In questa fiaba sono contenuti tanti temi evolutivi, quali il narcisismo, la valorizzazione dell’immagine, del mondo interno, la trasformazione, la povertà e la ricchezza intesi in senso metaforico, la seduzione, il carico genitoriale, il rapporto fra maschile e femminile, ecc.

Temi, fonte di importante stimolo di riflessione e accrescimento.

Bhe, le storie sanno dire molte cose in così poco tempo ed in modo molto chiaro, diretto e comprensibile a tutti quanti. Perché mai privare i nostri bambini, interni ed esterni, di una siffatta ricchezza?

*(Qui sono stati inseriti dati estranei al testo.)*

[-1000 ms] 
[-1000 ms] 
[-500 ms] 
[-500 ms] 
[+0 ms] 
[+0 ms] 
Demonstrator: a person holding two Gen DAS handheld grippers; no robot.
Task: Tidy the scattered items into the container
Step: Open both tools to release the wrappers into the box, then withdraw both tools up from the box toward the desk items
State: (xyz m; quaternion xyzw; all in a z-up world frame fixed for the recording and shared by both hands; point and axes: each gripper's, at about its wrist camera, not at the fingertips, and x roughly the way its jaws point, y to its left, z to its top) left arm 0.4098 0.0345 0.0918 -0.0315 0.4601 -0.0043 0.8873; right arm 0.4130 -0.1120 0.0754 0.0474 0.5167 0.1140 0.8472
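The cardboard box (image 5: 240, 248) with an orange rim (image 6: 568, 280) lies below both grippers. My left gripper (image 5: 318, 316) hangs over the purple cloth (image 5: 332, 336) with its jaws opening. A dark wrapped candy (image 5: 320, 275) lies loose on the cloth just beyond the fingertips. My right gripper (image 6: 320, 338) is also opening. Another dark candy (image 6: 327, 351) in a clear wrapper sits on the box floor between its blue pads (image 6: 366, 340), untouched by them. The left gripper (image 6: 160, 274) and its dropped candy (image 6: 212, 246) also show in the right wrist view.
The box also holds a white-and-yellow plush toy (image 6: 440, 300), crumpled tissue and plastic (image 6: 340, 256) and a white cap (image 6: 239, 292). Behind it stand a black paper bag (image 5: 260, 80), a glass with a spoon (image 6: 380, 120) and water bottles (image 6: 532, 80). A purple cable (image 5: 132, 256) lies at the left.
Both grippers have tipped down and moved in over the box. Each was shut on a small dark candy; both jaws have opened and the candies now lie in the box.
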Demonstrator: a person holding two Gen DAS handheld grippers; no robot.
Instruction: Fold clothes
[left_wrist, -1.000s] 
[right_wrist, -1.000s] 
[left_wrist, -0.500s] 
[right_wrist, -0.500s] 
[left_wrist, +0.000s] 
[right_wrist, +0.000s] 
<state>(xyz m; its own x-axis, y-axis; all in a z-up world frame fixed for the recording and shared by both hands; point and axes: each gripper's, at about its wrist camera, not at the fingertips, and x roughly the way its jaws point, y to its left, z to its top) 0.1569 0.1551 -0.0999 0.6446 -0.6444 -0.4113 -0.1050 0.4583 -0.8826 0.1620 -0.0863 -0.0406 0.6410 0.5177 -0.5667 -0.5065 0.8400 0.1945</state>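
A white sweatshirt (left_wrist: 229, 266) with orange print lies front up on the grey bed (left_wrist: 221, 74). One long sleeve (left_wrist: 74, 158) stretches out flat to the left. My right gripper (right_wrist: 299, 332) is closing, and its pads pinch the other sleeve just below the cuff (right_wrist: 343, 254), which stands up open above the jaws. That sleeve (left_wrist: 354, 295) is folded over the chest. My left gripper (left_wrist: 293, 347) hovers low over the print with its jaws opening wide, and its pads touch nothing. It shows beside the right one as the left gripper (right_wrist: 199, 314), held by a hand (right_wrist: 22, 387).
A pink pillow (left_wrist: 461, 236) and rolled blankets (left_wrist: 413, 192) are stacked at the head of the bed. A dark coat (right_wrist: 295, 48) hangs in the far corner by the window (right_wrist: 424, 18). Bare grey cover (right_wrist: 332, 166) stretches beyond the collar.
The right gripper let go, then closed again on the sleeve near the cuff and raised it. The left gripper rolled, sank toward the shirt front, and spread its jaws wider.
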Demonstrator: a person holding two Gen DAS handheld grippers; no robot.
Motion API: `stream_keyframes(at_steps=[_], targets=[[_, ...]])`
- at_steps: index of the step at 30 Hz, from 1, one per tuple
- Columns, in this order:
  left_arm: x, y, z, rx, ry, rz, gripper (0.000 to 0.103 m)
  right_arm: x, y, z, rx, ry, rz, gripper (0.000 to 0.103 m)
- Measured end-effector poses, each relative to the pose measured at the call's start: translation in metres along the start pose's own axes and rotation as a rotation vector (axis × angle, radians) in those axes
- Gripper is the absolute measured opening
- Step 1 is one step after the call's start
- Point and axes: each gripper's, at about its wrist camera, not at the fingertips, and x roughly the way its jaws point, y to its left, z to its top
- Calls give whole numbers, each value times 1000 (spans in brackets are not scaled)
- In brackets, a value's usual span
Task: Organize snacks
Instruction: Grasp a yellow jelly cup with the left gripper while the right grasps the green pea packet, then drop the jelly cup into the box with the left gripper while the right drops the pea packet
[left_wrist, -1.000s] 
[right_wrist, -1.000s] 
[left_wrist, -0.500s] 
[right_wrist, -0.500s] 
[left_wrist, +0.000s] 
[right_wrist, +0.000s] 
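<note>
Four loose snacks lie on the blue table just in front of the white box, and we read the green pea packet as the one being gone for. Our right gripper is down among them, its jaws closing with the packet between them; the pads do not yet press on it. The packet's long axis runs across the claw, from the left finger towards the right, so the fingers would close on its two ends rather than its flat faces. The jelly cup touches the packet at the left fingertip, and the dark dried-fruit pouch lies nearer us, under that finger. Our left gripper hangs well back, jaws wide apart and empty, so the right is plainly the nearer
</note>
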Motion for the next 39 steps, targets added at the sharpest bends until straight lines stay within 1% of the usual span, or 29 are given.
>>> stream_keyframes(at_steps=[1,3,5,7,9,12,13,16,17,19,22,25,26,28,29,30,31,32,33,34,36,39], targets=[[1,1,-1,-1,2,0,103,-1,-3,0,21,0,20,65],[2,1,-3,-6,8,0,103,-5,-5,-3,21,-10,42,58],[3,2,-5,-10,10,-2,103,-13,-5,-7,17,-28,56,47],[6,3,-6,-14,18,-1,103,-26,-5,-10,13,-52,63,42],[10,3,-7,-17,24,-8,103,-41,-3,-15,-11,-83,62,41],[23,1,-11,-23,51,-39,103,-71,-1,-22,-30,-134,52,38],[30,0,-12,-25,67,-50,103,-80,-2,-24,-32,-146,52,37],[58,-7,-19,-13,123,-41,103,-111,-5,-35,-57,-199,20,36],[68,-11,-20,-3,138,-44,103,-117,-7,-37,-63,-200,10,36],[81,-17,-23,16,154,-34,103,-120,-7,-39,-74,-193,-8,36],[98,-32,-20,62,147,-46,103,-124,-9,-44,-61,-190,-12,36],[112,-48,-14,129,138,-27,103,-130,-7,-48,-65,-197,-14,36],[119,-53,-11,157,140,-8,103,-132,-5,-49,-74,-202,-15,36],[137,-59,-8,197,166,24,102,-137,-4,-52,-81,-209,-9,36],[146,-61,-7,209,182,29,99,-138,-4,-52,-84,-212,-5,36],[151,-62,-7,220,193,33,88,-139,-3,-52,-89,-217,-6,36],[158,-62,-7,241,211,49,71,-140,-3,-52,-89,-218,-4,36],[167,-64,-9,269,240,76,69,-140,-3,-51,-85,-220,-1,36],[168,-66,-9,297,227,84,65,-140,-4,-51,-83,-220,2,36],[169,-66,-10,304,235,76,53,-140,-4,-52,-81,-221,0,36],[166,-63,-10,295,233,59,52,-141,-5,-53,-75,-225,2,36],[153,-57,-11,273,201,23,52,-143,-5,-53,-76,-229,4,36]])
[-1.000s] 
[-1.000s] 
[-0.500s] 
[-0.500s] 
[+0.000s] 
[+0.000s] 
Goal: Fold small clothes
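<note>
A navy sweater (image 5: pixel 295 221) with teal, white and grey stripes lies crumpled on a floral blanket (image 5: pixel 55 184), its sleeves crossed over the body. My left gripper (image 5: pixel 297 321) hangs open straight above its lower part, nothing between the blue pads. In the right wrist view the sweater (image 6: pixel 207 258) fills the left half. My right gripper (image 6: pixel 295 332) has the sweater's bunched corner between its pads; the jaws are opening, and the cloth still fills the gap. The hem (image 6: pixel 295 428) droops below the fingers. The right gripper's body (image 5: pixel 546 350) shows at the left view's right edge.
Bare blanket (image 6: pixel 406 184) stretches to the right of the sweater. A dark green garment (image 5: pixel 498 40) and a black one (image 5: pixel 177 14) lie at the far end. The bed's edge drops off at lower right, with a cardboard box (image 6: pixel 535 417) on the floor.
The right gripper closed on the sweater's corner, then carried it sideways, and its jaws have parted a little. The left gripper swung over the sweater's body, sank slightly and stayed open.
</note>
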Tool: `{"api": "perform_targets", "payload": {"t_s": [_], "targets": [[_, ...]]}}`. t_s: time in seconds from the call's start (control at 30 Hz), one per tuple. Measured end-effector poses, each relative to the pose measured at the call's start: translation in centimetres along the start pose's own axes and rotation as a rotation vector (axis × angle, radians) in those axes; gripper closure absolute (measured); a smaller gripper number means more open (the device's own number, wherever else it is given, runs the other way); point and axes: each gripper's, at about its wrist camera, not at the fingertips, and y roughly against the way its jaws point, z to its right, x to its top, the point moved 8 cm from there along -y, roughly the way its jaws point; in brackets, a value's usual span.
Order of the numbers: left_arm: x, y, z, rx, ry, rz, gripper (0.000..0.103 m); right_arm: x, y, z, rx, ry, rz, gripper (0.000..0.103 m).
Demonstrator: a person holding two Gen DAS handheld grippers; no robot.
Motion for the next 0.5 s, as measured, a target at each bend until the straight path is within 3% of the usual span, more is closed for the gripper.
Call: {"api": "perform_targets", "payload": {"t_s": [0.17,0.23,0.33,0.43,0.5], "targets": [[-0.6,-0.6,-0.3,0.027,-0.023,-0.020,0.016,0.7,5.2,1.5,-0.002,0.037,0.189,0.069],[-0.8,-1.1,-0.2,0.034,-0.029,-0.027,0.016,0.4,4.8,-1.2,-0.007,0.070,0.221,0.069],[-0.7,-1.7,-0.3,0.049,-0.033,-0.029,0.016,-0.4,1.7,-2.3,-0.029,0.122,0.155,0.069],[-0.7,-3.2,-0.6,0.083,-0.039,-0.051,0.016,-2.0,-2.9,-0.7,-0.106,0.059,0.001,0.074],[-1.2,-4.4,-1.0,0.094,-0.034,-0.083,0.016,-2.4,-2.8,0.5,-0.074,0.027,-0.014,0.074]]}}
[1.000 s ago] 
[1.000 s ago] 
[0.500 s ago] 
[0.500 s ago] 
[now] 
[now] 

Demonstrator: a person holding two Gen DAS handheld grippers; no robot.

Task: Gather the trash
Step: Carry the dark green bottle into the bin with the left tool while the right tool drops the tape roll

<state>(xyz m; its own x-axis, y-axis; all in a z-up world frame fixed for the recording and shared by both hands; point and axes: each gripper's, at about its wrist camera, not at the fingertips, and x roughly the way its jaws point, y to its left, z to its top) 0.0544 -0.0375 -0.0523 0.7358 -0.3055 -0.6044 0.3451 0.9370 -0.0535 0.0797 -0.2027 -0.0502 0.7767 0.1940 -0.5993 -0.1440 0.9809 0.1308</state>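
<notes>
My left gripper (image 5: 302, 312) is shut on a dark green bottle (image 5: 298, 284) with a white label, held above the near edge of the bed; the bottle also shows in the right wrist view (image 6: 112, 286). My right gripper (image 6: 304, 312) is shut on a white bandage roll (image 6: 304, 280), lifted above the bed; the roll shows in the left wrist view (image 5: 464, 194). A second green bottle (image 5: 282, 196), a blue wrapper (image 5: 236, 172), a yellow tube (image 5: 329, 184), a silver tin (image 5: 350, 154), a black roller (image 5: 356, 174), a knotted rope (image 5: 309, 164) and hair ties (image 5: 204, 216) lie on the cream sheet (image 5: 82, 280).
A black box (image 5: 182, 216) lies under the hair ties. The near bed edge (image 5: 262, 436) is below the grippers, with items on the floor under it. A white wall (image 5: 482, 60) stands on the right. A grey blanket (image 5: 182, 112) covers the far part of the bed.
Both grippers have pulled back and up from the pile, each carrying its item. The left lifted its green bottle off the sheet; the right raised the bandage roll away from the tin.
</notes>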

Allora direi che, anziché continuare con tante parole, lascio spazio a questa storia sufficientemente eloquonte, che ci insegna a vedere le cose per ciò che sono, a tenere a mente tutte le sfaccettature, ma fondamentalmente a viverle e a gustarle per la loro essenza.

Buona Storia!

 

 

Dov’è il gusto?

 

Ecco un altro Koan. Un maestro offrì al suo discepolo un melone.

“Cosa ti sembra?” gli domandò. “Ha gusto?”

“Oh sì, un gusto squisito!” Rispose il discepolo.

Il maestro allora gli pose questa domanda:

“Dov’è il gusto, nel melone o nella lingua?”

Il discepolo riflettè e si addentrò nei meandri di un complesso ragionamento:

“Il sapore deriva dall’interdipendenza, non solo tra il gusto del melone e quello della lingua, ma anche dall’interdipendenza tra ….”

“Stolto! Tre volte stolto!” lo interruppe il maestro, in un impeto d’ira.

“Perché complichi il tuo modo di pensare? Il melone è buono. Basta questo per spiegarne il gusto. La sensazione è buona. Di altro non c’è bisogno”.